Les quatre compagnons reprirent leur promenade sans avoir été vus.
Jacques leur avait exposé son projet dans toute sa minutieuse précision.
Le lendemain, en effet, il y avait fête au palais du Gouvernement.
Lady Blackwood donnait une soirée à laquelle elle avait invité non seulement ses compatriotes, mais encore tous les étrangers de distinction résidant à Madras. Jacques de Clavaillan était du nombre de ceux-ci.
Il se fût bien gardé d’y manquer, sachant le prix que la fière Anglaise attachait à sa présence.
Elle tenait à le montrer à ses hôtes, un peu comme on exhibe un objet de curiosité. Il fallait donc qu’il fît son apparition dans les salons, ne fût-ce que pour éluder la surveillance dont il était l’objet et accomplir ainsi le plan audacieux qu’il avait conçu.
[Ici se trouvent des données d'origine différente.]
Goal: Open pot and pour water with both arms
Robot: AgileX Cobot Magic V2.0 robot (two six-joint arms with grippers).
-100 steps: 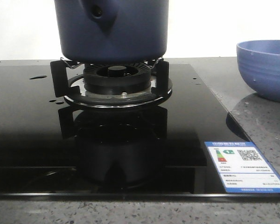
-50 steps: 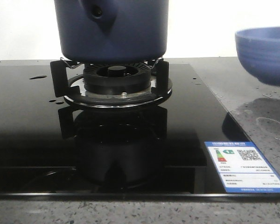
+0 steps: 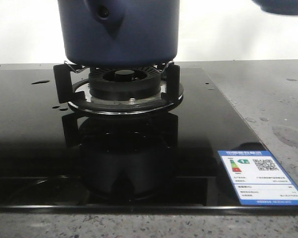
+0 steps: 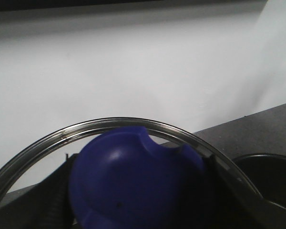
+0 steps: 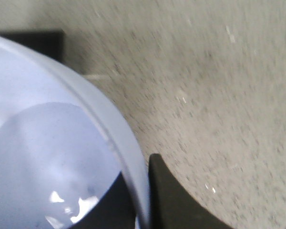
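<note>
The dark navy pot [image 3: 120, 29] stands on the burner grate [image 3: 64, 82], its handle stub with the round hole facing me and its top cut off by the front view. My left gripper [image 4: 136, 200] is shut on the blue knob [image 4: 133, 171] of a glass lid [image 4: 109, 125], held in the air in front of a white wall. My right gripper [image 5: 142, 200] is shut on the rim of a light blue bowl [image 5: 38, 143], one finger inside and one outside. Water glints [image 5: 71, 210] inside the bowl. Only the bowl's underside [image 3: 283, 5] shows in the front view.
A black glass hob [image 3: 30, 148] with a blue energy label [image 3: 260, 176] fills the foreground. Drops and a wet ring [image 3: 288, 134] lie on the grey speckled counter [image 3: 268, 94] to the right. A dark round rim [image 4: 271, 164] shows beside the lid.
The blue bowl has risen from the counter at the right to the top edge of the front view, leaving a wet ring and drops behind. The pot has not moved.
</note>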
Le lendemain, à l’heure dite, tandis que Will et les deux matelots préparaient les provisions en vivres et en hardes, Jacques revêtait ses plus beaux habits de gala, ceignait l’élégante épée de parade que la courtoisie de ses geôliers lui avait laissée, et se présentait dans les salons du Gouverneur de Madras.
On lui fit un accueil empressé. Tout ce qu’il y avait d’hommes distingués et de femmes gardant les traditions et les habitudes de l’Europe lui prodiguèrent les compliments les plus flatteurs.
Plusieurs poussèrent même la bonne grâce jusqu’à lui parler des exploits qu’il avait accomplis et des mauvais tours qu’il avait joués aux soldats et aux marins de Sa Gracieuse Majesté le roi George, ce qui était le comble de la déférence.